Data-hungry applications are steadily consuming wireless bandwidth, to the point where network managers are eying available bandwidth at millimeter-wave and even terahertz frequencies. To that end, researchers based in Lyngby, Denmark and Cambridge, England have surveyed efforts at developing terahertz wireless-communications systems and evaluated various methods of designing  terahertz-frequency communications links for high-data-rate applications.

The team learned that links can be assembled completely from electrical components using electromagnetic (EM) energy or from a combination of electrical and optoelectronic technologies. Since higher data rates have been achieved with the latter approach, the researchers propose an optoelectronics terahertz wireless communications system operating in the 400-GHz band; it uses optical signals in a 12.5-GHz ultradense wavelength division multiplexing (UD-WDM) grid.

The research and system development were performed by Xianbin Yu from Zhejiang University (Hangzhou, China) and DTU Fotonik (Department of Photonics Engineering, Technical University of Denmark), along with Rameez Asif of the University of Cambridge  and a team consisting of Molly Piels, Darko Zibar, Michael Galili, Toshio Morioka, Peter Jepsen, and Leif Oxenlowe (also from DTU Fotonik). The terahertz carriers are generated by heterodyne photomixing of free-running optical sources—in this case, a 100-kHz continuous-wave (CW) laser array with frequency stability of ±12.5 GHz and power stability of ±0.003 over 24 h.

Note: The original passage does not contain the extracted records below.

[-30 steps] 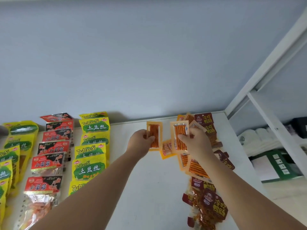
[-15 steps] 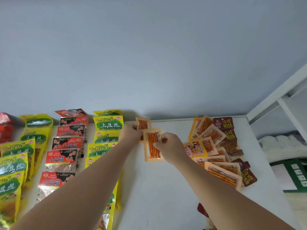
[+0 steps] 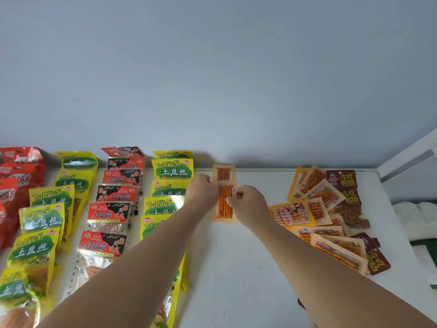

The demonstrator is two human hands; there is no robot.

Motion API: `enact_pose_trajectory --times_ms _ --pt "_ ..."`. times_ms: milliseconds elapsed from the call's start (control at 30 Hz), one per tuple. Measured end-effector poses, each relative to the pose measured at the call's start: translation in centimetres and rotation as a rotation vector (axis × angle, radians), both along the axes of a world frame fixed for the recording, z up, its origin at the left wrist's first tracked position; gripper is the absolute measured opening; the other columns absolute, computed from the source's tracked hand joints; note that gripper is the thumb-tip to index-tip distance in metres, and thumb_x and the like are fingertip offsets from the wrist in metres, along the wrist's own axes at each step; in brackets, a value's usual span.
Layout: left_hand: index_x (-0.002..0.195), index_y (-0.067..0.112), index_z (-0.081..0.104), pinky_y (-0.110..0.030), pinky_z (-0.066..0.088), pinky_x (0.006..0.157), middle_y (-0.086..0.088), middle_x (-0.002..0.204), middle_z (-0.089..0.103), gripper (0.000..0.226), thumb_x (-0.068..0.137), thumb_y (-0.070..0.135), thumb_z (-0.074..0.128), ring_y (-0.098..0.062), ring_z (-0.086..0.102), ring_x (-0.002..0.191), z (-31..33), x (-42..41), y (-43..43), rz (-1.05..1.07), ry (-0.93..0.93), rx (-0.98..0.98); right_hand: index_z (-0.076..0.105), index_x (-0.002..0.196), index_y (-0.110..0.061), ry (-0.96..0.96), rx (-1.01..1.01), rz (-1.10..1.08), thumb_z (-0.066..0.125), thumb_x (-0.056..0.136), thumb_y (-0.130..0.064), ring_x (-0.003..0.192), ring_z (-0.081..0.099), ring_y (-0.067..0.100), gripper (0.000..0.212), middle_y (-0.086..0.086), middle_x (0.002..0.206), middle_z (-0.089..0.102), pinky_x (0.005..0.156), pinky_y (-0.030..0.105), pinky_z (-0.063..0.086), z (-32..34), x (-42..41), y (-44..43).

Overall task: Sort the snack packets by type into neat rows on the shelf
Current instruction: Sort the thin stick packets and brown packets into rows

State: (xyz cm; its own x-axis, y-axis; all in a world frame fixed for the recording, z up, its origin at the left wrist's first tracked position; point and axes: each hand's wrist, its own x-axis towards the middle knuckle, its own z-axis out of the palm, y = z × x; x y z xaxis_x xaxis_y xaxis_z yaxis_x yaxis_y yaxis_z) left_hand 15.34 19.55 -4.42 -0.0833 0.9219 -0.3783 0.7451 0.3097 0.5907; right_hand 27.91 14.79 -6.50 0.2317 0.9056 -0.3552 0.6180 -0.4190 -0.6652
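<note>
Two orange stick-snack packets lie end to end on the white shelf (image 3: 236,268), the far one (image 3: 223,173) by the back wall, the near one (image 3: 223,205) overlapping its lower edge. My left hand (image 3: 201,194) touches the near packet's left edge with curled fingers. My right hand (image 3: 248,204) pinches its right edge. Left of them run rows of yellow TuDouSi packets (image 3: 172,170), red-and-black packets (image 3: 108,214), more yellow ones (image 3: 50,197) and red bags (image 3: 16,176). An unsorted heap of orange packets (image 3: 307,209) and brown packets (image 3: 341,178) lies at the right.
A pale blue wall rises behind the shelf. A white upright post (image 3: 406,157) stands at the shelf's right end, with white and green items beyond it. Bare shelf surface shows between my arms.
The view swung left. Both hands carried the two orange packets from the right-hand heap to beside the yellow row; the far packet now lies flat and the second rests below it.
</note>
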Motion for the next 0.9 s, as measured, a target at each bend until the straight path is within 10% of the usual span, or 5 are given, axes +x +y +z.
enact_pose_trajectory --times_ms 200,367,900 --pt "0.09 0.003 0.06 -0.042 0.042 0.052 -0.021 0.087 0.054 0.017 0.088 0.003 0.043 -0.027 0.055 0.071 0.8 0.3 -1.3 -0.009 0.025 0.04 0.063 0.121 -0.012 -0.018 0.064 -0.003 0.061 0.097 -0.034 0.095 0.063 0.017 0.032 0.001 0.109 0.068 0.069 0.022 0.045 0.9 1.1 -1.1" --pt "0.134 0.015 0.059 -0.043 0.048 0.102 -0.009 0.131 0.057 0.04 0.095 0.017 0.051 -0.029 0.056 0.12 0.7 2.6 -2.6 -0.111 0.009 0.108 0.063 0.123 -0.014 -0.005 0.111 -0.033 0.063 0.095 -0.025 0.094 0.058 0.01 0.031 -0.001 0.114 0.068 0.073 0.02 0.043 1.8 3.9 -3.7" --pt "0.147 0.031 0.045 -0.044 0.048 0.098 0.001 0.137 0.056 0.067 0.087 0.044 0.07 -0.022 0.05 0.122 -2.0 14.4 -7.4 -0.7 0.139 0.115 0.065 0.116 -0.021 -0.035 0.172 -0.313 0.06 0.098 -0.025 0.074 0.061 -0.003 0.019 -0.006 0.112 0.069 0.051 0.007 0.042 3.4 16.4 -12.2"
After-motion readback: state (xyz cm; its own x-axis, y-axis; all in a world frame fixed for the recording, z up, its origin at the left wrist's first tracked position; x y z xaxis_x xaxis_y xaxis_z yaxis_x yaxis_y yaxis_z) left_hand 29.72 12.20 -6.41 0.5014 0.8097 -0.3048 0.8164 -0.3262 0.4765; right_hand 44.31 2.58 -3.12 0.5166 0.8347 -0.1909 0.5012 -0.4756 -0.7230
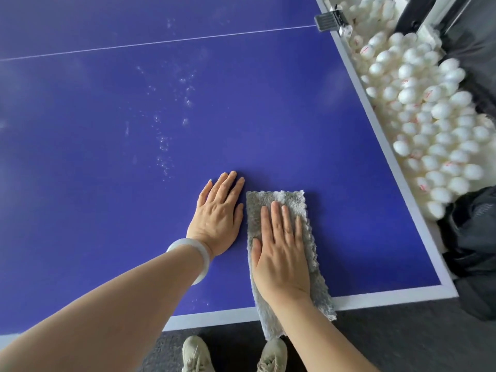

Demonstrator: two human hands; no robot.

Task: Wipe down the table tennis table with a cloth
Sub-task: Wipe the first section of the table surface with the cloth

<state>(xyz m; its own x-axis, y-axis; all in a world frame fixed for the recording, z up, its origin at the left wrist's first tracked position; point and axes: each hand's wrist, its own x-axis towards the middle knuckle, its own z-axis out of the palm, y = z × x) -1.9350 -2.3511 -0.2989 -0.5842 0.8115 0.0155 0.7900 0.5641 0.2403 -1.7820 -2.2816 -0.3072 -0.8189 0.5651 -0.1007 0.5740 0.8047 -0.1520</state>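
The grey cloth (284, 197) lies lengthwise on the blue desk (268, 116) near its front right corner, and its near end hangs over the white-bordered front edge. The right hand (281, 253) lies flat on the cloth with straight fingers pointing away from the person, pressing it to the surface without grasping it. The left hand (218, 218) rests palm down on the bare desk just beside the cloth's left edge, its fingers straight and close together, holding nothing. A pale bracelet (200, 257) sits on the left wrist. Whitish smudges (163, 146) speckle the surface beyond the left hand, and a thin white line (161, 42) crosses farther back. A heap of white balls (429, 130) lies along the desk's right side. Two light shoes (196, 355) stand on the dark floor (389, 339) below.
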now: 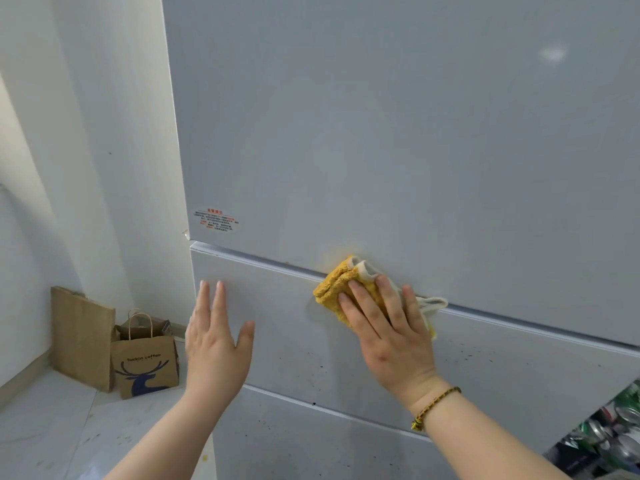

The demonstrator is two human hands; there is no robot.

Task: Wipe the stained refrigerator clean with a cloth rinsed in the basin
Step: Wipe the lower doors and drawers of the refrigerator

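The right hand point(388, 327) presses the cloth point(341, 289) flat-fingered against the fridge point(381, 133) seam to scrub stains, while the left hand point(214, 344) hovers, fingers straight.

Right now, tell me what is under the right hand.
The right hand presses a folded yellow cloth against the refrigerator, over the seam below its upper door. Any stain beneath the cloth is hidden.

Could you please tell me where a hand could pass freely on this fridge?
The wide grey upper door above the yellow cloth is bare, as is the drawer panel between left hand and right hand. Crowded: the floor corner with brown paper bags.
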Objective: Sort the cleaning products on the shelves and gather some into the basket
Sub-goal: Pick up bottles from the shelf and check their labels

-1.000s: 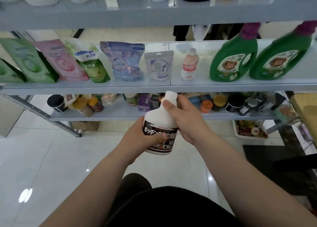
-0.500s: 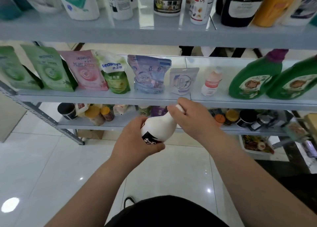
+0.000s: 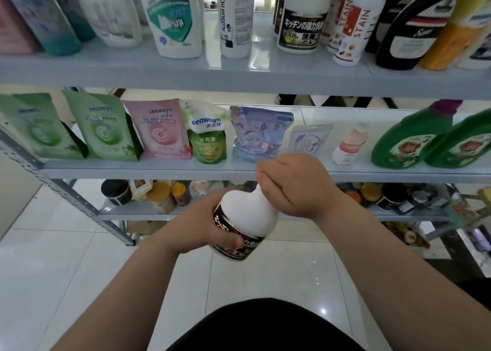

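I hold a white bottle [image 3: 245, 218] with a dark brown label in front of the middle shelf [image 3: 159, 169]. My left hand [image 3: 210, 227] wraps its lower body from the left. My right hand [image 3: 295, 186] is closed over its neck and cap, which are hidden. The bottle tilts toward me. A matching white bottle with the same brown label [image 3: 301, 18] stands on the top shelf [image 3: 239, 78]. No basket is in view.
The top shelf carries several upright bottles, among them white STAIN bottles [image 3: 353, 26] and a black one [image 3: 414, 32]. Refill pouches [image 3: 159, 130] and two green jugs [image 3: 409, 138] line the middle shelf. Jars [image 3: 162, 199] crowd the lowest shelf above white floor tiles.
The view has tilted upward, bringing the top shelf's bottles into sight. My right hand has slid over the bottle's cap, and the bottle has tipped toward me.
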`<state>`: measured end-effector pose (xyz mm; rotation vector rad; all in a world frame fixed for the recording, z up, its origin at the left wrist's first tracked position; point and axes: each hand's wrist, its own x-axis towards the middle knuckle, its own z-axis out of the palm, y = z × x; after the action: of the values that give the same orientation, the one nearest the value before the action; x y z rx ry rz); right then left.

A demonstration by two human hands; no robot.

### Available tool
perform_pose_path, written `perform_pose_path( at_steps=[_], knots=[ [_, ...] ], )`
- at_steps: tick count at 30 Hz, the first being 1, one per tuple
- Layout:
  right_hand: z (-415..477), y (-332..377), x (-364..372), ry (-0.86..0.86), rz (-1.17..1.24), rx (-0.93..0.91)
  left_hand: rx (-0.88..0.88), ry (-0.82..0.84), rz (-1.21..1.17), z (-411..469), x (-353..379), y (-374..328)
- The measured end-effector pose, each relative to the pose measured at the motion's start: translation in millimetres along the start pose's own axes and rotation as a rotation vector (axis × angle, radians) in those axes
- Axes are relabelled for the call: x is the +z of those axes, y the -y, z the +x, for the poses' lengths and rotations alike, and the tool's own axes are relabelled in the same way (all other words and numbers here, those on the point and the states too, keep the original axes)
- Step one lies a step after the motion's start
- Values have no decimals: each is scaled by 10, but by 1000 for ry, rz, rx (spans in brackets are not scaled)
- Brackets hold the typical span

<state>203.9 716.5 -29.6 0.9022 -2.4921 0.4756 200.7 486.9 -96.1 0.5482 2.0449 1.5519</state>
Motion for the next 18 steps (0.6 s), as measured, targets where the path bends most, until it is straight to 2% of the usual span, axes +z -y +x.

This generation of millimeter-wave and terahertz signals is transparent to modulation sources already being used in WDM optical communications systems. The researchers demonstrated the compatibility of their system with optical networks by using spectrally efficient optical Nyquist channels with a quadrature-phase-shift-keying (QPSK) modulation format, as used for commercial 100 Gigabit Ethernet applications.

For testing, a wireless propagation distance was fixed at 50 cm, with path loss of less than 2 dB achieved under optimum conditions. Downconversion was to intermediate-frequency (IF) channels in the 20-GHz band. The researchers achieved aggregated data rates to 60 Gb/s with their system, and showed the potential for a terahertz-frequency communications link that combines optical and EM signals. Current limits in photodiode responsivity and terahertz-frequency amplifiers and antennas limit the practical application of such a system. However, as engineering efforts lead to more components at terahertz frequencies, this is an attractive communications system for short-distance, high-data-rate applications.

See: “400-GHz Wireless Transmission of 60-Gb/s Nyquist-QPSK Signals Using UTC-PD and Heterodyne Mixer,” IEEE Transactions on Terahertz Science and Technology, Vol. 6, No. 6, November 2016, p. 765.